[Start of section]

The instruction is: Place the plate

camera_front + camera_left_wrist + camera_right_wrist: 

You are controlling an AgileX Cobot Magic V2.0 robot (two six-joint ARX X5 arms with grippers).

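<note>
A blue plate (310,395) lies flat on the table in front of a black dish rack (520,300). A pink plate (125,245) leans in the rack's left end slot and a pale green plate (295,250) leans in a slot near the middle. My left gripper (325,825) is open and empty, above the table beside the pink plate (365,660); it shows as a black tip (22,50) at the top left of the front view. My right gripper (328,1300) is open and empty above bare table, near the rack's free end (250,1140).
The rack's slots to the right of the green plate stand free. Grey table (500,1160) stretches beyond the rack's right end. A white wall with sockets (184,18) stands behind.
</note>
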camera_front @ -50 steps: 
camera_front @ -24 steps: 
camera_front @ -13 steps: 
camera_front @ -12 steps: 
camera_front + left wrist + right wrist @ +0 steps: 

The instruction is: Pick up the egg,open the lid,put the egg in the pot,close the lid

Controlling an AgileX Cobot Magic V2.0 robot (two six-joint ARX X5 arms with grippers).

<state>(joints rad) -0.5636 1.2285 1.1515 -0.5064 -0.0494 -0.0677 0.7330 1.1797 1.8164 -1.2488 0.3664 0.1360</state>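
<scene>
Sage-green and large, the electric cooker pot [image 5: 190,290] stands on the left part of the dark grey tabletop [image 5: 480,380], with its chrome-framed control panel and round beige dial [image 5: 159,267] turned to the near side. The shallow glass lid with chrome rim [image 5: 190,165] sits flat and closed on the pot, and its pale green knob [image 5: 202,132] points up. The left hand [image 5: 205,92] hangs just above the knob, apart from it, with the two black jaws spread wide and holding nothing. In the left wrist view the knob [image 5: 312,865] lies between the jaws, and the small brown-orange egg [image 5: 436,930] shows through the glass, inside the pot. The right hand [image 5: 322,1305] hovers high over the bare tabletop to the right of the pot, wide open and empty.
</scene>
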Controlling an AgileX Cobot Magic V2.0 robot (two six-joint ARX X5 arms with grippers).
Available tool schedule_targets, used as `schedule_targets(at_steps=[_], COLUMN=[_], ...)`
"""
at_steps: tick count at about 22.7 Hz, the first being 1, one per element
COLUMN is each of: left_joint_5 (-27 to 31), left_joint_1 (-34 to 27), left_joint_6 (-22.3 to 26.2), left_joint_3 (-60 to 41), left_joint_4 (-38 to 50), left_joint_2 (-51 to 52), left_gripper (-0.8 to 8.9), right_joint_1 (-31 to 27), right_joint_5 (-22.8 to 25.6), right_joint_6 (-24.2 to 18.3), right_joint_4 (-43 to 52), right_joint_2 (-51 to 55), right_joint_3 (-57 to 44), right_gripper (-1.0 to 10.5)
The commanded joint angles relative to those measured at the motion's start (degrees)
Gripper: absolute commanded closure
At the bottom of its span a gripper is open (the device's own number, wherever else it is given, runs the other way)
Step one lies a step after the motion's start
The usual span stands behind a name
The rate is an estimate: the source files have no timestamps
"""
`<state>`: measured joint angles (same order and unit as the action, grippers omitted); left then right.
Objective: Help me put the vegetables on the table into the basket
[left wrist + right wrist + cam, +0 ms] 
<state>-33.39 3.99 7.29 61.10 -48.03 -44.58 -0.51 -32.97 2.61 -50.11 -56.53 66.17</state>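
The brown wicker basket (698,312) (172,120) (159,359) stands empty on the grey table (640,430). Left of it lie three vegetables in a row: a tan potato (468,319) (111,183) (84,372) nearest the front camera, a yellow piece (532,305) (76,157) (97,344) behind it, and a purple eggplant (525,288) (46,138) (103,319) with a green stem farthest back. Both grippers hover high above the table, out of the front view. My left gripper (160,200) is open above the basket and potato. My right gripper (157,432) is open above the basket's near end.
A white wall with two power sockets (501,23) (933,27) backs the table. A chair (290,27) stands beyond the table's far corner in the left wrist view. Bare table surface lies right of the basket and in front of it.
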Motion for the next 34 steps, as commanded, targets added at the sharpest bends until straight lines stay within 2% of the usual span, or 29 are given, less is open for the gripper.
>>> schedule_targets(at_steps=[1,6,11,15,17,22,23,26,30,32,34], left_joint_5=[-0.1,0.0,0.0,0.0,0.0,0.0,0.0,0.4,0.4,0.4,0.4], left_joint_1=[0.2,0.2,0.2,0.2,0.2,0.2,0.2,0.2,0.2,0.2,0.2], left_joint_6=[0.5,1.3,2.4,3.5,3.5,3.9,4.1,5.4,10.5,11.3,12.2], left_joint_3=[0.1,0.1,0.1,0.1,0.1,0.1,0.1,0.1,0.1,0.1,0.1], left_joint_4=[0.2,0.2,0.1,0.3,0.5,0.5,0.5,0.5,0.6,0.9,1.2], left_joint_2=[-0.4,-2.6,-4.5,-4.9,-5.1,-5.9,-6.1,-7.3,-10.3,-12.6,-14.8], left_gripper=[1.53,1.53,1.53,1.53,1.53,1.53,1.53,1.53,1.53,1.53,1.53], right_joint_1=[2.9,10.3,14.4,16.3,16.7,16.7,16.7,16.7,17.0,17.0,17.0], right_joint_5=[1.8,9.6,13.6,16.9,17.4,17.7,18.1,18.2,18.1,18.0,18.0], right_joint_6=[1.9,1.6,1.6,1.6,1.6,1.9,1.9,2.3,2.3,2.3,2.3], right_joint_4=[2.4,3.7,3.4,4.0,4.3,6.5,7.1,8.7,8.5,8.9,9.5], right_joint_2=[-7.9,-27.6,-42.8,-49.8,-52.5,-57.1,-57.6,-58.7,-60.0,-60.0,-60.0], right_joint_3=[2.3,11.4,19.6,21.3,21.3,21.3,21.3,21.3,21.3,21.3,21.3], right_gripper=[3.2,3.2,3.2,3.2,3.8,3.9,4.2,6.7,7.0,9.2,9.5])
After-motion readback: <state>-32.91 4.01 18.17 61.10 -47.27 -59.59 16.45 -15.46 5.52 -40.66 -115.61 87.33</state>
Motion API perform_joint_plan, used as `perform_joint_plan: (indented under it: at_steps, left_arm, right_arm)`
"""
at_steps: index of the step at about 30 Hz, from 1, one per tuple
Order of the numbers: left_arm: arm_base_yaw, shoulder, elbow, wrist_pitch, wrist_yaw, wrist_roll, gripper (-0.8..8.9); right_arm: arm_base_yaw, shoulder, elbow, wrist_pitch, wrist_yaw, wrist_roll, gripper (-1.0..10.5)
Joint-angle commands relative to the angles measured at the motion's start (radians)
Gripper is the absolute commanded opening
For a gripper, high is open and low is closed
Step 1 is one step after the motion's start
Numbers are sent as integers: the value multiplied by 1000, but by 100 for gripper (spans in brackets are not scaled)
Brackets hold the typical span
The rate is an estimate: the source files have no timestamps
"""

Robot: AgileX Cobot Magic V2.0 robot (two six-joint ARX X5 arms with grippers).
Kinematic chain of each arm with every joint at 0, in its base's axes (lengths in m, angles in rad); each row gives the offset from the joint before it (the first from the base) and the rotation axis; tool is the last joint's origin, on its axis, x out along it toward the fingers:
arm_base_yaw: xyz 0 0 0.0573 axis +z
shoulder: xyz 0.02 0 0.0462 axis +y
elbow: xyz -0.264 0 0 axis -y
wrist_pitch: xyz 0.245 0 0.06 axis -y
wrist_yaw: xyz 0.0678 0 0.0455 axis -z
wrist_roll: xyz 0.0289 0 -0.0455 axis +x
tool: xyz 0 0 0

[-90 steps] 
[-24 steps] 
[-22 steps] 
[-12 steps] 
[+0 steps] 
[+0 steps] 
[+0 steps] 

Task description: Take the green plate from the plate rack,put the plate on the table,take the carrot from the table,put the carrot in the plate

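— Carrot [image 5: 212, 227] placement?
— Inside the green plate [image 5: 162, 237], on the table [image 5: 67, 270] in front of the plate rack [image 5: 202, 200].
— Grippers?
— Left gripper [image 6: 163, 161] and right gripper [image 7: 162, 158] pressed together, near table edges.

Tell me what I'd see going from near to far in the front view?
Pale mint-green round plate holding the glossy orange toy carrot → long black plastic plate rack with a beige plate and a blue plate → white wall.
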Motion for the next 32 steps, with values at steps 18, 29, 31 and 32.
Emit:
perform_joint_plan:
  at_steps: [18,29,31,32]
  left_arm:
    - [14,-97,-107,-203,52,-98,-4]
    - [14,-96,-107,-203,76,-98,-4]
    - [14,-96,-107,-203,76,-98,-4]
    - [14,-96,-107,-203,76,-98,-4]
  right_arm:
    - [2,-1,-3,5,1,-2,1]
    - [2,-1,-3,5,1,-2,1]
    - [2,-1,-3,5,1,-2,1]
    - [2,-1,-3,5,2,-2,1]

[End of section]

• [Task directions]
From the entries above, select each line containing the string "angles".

• [Output]
The commanded joint angles relative to those measured at the motion's start (degrees)
`<state>`: measured joint angles (same order and unit as the action, grippers omitted); left then right.
Joint-angle commands relative to the angles measured at the motion's start (radians)
Kinematic chain of each arm with every joint at 0, in its base's axes (lengths in m, angles in rad); each row gives the offset from the joint before it (the first from the base) and the rotation axis; tool is the last joint's origin, on its axis, x out along it toward the fingers:

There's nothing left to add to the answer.